AI in Supply Chain & Procurement•December 19, 2025•By 3L3C

AI can’t reliably read analog clocks. For utilities, that failure maps to real risks in time-sensitive supply chain and procurement workflows.

utilitiesenergy-aiprocurementsupply-chainai-governancemodel-risk

Featured image for AI Can’t Read a Clock—Here’s Why Utilities Should Care

AI Can’t Read a Clock—Here’s Why Utilities Should Care

A recent study tested multimodal large language models on a task most 8-year-olds can do: read an analog clock. The models didn’t just struggle—they failed, improved only after extra training, then fell apart again when the clocks changed.

That sounds like a quirky internet fact. It isn’t.

If you work in energy and utilities, or you’re responsible for AI in supply chain and procurement, this is a clean, easy-to-understand example of a bigger operational truth: general-purpose AI is often brittle when the “shape” of the real world shifts.

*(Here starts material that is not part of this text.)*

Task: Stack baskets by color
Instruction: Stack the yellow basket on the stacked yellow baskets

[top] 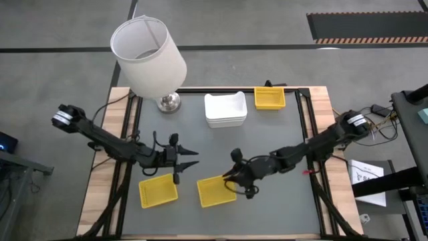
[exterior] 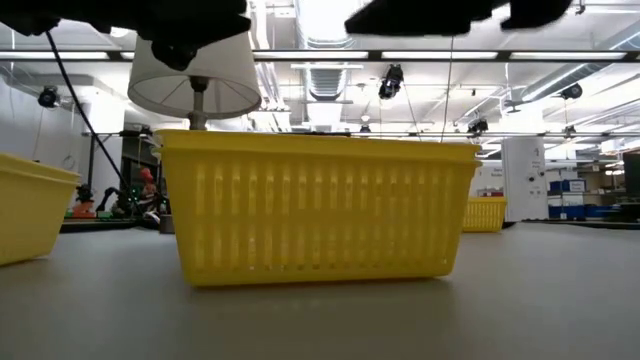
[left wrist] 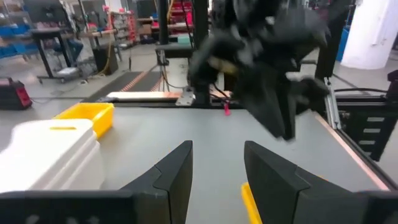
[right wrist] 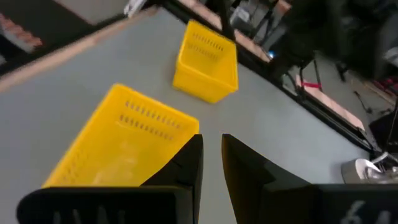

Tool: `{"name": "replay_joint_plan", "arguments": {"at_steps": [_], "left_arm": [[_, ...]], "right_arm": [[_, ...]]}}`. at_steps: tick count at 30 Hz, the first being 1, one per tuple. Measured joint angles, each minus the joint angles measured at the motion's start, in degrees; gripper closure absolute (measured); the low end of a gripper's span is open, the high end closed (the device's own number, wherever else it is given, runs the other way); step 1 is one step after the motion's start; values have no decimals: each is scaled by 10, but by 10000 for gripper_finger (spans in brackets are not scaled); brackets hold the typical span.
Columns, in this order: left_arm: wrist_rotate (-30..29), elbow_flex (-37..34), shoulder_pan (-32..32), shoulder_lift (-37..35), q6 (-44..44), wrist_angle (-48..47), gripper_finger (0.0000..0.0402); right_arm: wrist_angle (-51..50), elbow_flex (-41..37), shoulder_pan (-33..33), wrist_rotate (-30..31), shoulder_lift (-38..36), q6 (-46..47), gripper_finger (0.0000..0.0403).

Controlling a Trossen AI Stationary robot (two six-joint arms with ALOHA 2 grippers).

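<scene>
Seen from above, a grey table top (top: 267,134) is framed by pale wooden edging. A white lampshade (top: 148,55) on a chrome base (top: 168,102) stands at the far left corner. Beside it a stack of white baskets (top: 225,110) is placed, with a yellow basket (top: 270,98) just to its right at the far edge. Two more yellow baskets lie near the front edge: the left one (top: 158,190) sits just below the left gripper (top: 194,158), whose fingers are spread apart and hold nothing. The centre basket (top: 215,192) is met at its right rim by the right gripper (top: 231,178); whether the rim is pinched cannot be told.

From table height, the centre basket (exterior: 315,210) fills the view, its plastic wall slotted with upright ribs. A second yellow basket (exterior: 30,205) is cut off at the left, and the lampshade (exterior: 195,75) is seen behind.

In the left wrist view, the two dark fingers (left wrist: 168,177) are parted over bare table. The white stack (left wrist: 50,155), smooth and plain, is seen beyond, with the far yellow basket (left wrist: 87,116) behind it.

In the right wrist view, the fingers (right wrist: 186,165) are narrowly parted at the near rim of the centre basket (right wrist: 118,146). Another yellow basket (right wrist: 205,62) lies farther off.
</scene>
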Motion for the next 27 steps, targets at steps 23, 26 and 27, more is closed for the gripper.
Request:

And in mission-critical environments—grid operations, field maintenance, outage response, fuel scheduling, spares planning—that brittleness turns into cost, risk, and delayed decisions.

This post unpacks what the “AI can’t tell time” result actually means, and how to apply it to AI projects in utilities—especially those that touch procurement workflows and the supply chain.

What the clock-failure experiment reveals about multimodal AI

Key point: The clock study is a simple demonstration of a hard problem: combining perception (seeing) with reasoning (inferring) under real-world variation.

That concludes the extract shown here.